The concentrations of all states in the scheme of state transition (Fig. 1) are given in terms of TS. Thus, it was assumed that a single TS controls simultaneously a number nCa of CBs. The concentration of the total myosin S1 segment ([mS1]) is given as

$$[m{\text{S}}1] = [{\it\text{TS}}] \cdot n{\text{Ca}},\begin{array}{*{20}c} {} & {} & {} \\ \end{array} [m{\text{S}}1] = 200\begin{array}{*{20}c} {} & {} \\ \end{array} (\mu {\text{M}})$$
(3)

The attachment (f) and detachment (g) rates of CB in the NL model are described by Eqs. 4 and 5 [14], respectively, as a function of the half sarcomere length (halfSL) or the eCB elongation (h w) to reconstruct the transient kinetics evoked by applying rapid changes in length or external mechanical load.

Fig. 2
figure2

The [Ca2+]–F b (a, c) and [Ca2+]–v ATPase (b, d) relations measured at different half sarcomere lengths (halfSL) of 0.8, 0.9, 1.0, and 1.1 µm, illustrated as gradations in color from gray to black, respectively. a [Ca2+]–F b relation, b [Ca2+]–v ATPase relation, c, d the x-axis and y-axis are indicated by Eq. 16. The halfSL was fixed at 1.1 µm

$$f = Y_{\text{a}} \cdot e^{{ - {\it\text{Ra}}\;\left( {\it\text{halfSL - La}} \right)^{2} }}$$
(4)
$$g = F_{h} \cdot Y_{\text{v}} \cdot \left( {1 - e^{{ - \gamma \cdot \left( {h_{\text{w}} - h_{\text{wr}} } \right)^{2} }} } \right) + Z_{\text{a}}$$
(5)
$$F_{h} = \left\{ {\begin{array}{*{20}c} {0.1} {;\,h_{\text{w}} > h_{\text{wr}} } \\ 1 {;\,h_{\text{w}} \le h_{\text{wr}} } \\ \end{array} } \right.$$
(6)

F h in Eq. 5 was defined as described by Eq. 6 in Negroni et al. [25]. The relaxation steps Q 12 and Q 13 (for the Ca2+-unbound conformations) mainly occur during withdrawal of cytosolic Ca2+ and were described using the same rate constant as applied to corresponding state transitions (Q 7 and Q 8) of the Ca2+-bound states, respectively, assuming a competitive binding of ATP in place of ADP.

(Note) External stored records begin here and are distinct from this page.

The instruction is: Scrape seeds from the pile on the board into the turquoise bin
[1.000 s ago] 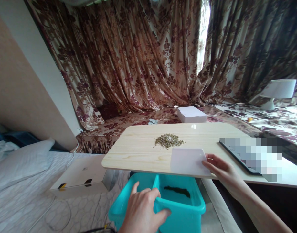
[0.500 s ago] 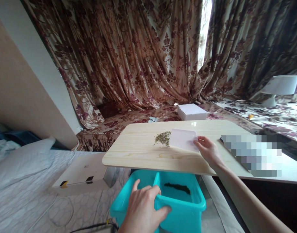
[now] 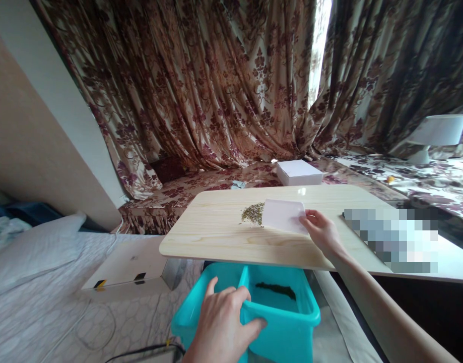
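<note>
My right hand (image 3: 320, 229) pinches the right end of a white card (image 3: 284, 216), which lies low over the wooden tabletop (image 3: 204, 229). The card's left edge meets a flat, scattered pile of small greenish-brown dried bits (image 3: 253, 214), seemingly dried herbs or seeds. My left hand (image 3: 227, 317) grips the near edge of a turquoise divided bin (image 3: 286, 322) below the table's front edge, thumb on the outside wall and the other fingers over the rim near the divider. In the bin's right compartment lies a dark green strip of material (image 3: 276, 290).
A blurred-out flat item (image 3: 390, 239) lies on the table's right side. Behind the table sits a white box (image 3: 299, 172). A larger white carton (image 3: 129, 267) rests on the bed (image 3: 57, 307) at the left, near cables. A lamp (image 3: 439, 132) stands far right, before patterned curtains.
My right hand has shifted the white card slightly left, against and partly over the right side of the pile. My left hand keeps its hold on the bin.
</note>
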Demonstrator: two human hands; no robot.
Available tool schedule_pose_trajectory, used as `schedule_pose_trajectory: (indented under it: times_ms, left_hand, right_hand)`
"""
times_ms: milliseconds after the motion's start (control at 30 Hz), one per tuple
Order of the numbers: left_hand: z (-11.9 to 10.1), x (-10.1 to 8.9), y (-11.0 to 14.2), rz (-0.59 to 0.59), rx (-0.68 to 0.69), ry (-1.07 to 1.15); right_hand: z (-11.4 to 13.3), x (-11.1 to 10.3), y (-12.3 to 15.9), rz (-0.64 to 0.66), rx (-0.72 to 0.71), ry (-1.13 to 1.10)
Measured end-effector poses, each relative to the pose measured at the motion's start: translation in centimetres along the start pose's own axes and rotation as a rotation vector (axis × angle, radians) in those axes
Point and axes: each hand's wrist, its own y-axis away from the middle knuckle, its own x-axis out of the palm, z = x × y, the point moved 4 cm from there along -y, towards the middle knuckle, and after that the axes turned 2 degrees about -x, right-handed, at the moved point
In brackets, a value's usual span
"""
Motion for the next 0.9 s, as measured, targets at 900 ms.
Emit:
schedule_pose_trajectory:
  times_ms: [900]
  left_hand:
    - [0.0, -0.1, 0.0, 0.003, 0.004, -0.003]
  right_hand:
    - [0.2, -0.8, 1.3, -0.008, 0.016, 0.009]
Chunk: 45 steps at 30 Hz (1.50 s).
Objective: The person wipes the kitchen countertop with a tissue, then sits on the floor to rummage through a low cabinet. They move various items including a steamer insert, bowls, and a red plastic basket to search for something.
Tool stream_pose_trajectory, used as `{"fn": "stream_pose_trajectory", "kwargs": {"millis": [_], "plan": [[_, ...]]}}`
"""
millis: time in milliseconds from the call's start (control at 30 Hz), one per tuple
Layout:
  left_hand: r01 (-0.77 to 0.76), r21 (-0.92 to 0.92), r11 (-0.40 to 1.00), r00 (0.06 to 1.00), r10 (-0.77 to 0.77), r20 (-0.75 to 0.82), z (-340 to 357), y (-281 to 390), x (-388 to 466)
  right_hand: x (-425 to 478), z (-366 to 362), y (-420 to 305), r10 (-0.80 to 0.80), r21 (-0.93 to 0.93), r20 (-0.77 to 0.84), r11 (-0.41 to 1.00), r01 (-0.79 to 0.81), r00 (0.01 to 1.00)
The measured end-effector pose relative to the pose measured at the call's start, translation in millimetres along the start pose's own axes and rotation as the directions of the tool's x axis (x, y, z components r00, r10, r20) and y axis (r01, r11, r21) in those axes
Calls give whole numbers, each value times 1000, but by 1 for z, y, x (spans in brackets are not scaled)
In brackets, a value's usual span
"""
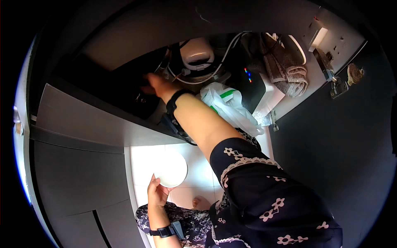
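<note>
My left hand (158, 192), low in the view, grips the rim of a round white dish (170, 170) above the tiled floor. My right arm stretches up and left into a dark open cabinet. There my right hand (159, 85) is partly lost in shadow, its fingers apart near the cabinet's dark left part; whether they touch anything cannot be told. Close by the right hand lie a white cable (198, 83) and a white plastic appliance (197, 54). A white plastic bag with green print (225, 100) sits beside the right forearm.
A dark box with small coloured lights (248, 76) and a folded brown towel (287, 69) occupy the cabinet's right side. The dark cabinet door (328, 133) stands open at right, with metal hinges (338, 88). Grey cabinet panels (80, 176) flank the left. A bare foot (197, 202) shows on the floor.
</note>
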State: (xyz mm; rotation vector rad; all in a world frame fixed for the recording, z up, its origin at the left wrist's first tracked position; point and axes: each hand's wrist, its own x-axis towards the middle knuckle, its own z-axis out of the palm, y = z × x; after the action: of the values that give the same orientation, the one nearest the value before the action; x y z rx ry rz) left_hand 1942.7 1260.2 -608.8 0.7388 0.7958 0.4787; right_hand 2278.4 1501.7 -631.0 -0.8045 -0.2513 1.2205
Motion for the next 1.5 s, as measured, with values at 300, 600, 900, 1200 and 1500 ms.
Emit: {"fn": "stream_pose_trajectory", "kwargs": {"millis": [300,600,900,1200,1500], "plan": [[-16,-9,1000,997,15,-71,-35,1,-6,-39,7,35,18,-180,-101,983,-36,995],[0,-9,1000,994,-1,-111,-43,11,-1,-83,11,29,153,-369,-29,917,-153,988],[13,54,998,997,-9,-78,-6,12,21,-90,-7,15,216,-388,-94,891,-235,972],[-80,48,996,995,78,58,13,30,7,-298,7,-73,-142,-684,477,559,468,867],[-102,-20,995,944,103,314,122,46,24,-392,-65,-112,24,-658,192,744,111,981]]}}
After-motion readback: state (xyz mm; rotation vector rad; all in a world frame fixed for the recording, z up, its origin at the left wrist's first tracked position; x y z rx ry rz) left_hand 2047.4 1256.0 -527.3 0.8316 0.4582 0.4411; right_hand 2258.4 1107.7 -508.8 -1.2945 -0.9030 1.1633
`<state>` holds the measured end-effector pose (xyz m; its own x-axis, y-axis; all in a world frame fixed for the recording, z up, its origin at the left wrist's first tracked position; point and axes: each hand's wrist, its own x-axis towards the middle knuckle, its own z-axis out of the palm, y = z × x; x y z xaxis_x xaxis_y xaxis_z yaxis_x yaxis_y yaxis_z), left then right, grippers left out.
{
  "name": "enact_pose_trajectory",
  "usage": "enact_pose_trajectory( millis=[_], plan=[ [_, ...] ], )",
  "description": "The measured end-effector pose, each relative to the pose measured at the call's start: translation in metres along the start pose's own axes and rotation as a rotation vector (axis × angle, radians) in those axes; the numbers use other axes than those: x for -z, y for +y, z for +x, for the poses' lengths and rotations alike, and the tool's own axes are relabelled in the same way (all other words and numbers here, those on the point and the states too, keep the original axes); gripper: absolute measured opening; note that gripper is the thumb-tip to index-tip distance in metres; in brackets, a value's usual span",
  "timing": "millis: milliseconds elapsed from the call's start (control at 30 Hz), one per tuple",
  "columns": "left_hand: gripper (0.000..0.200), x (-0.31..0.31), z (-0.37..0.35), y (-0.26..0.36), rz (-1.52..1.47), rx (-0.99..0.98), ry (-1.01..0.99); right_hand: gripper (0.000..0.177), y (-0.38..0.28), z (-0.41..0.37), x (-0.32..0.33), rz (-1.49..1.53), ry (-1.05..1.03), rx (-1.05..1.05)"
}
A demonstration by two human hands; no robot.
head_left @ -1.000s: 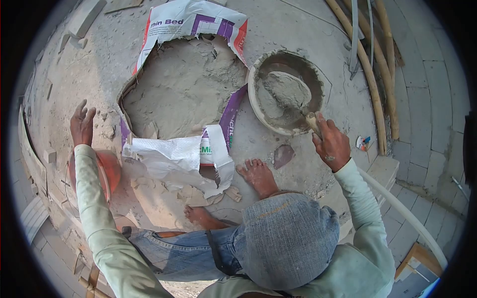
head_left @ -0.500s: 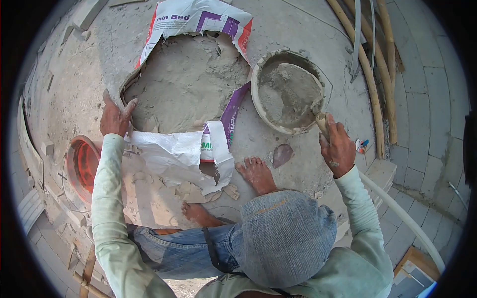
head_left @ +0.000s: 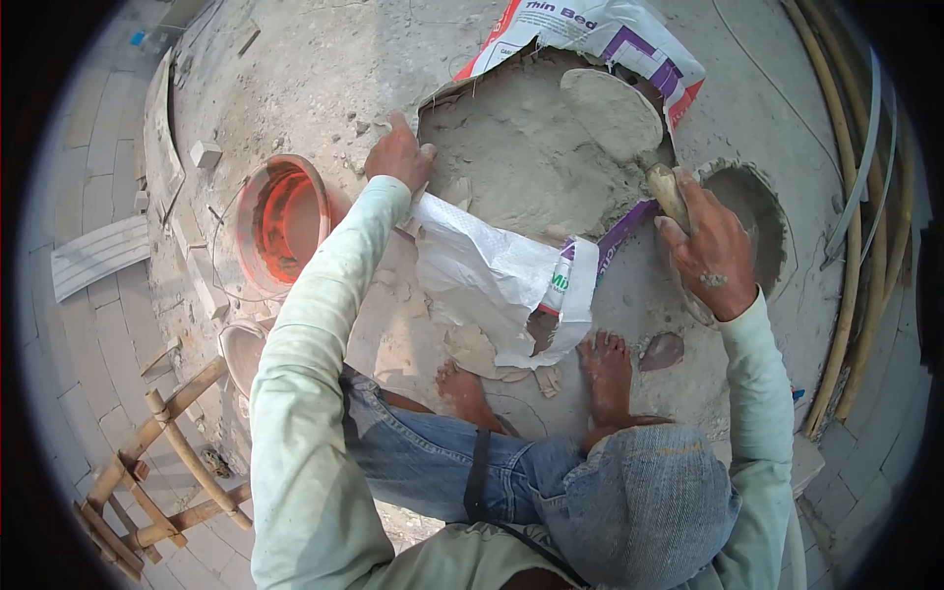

$$Q_{12} = Z_{\text{d}} \cdot \frac{{[{\it\text{AM}}_{\text{Ds}} ]}}{{1 + \frac{{K_{{{\text{d,AT}}P}} }}{{[{\text{ATP}}]}} \cdot \left( {1 + \frac{{[{\text{ADP}}]}}{{K_{\text{d,ADP}} }}} \right)}}$$
(7)
$$Q_{13} = Z_{h} \cdot [{\it\text{AM}}_{\text{T}} ]$$
(8)
$$Q_{7} = Z_{\text{d}} \cdot \frac{{[{\it\text{cAM}}_{\text{Ds}} ]}}{{1 + \frac{{K_{\text{d,ATP}} }}{{[{\text{ATP}}]}} \cdot \left( {1 + \frac{{[{\text{ADP}}]}}{{K_{\text{d,ADP}} }}} \right)}}$$
(9)
$$Q_{8} = Z_{h} \cdot [{\it\text{cAM}}_{\text{T}} ]$$
(10)

The rate functions and equations for calculating state transitions are described in the ESM Tables S2 and S3. Equations and parameters to determine F b are the same as those in the original NL model, with the exception of a slight modification of B w, as listed in ESM Table S1.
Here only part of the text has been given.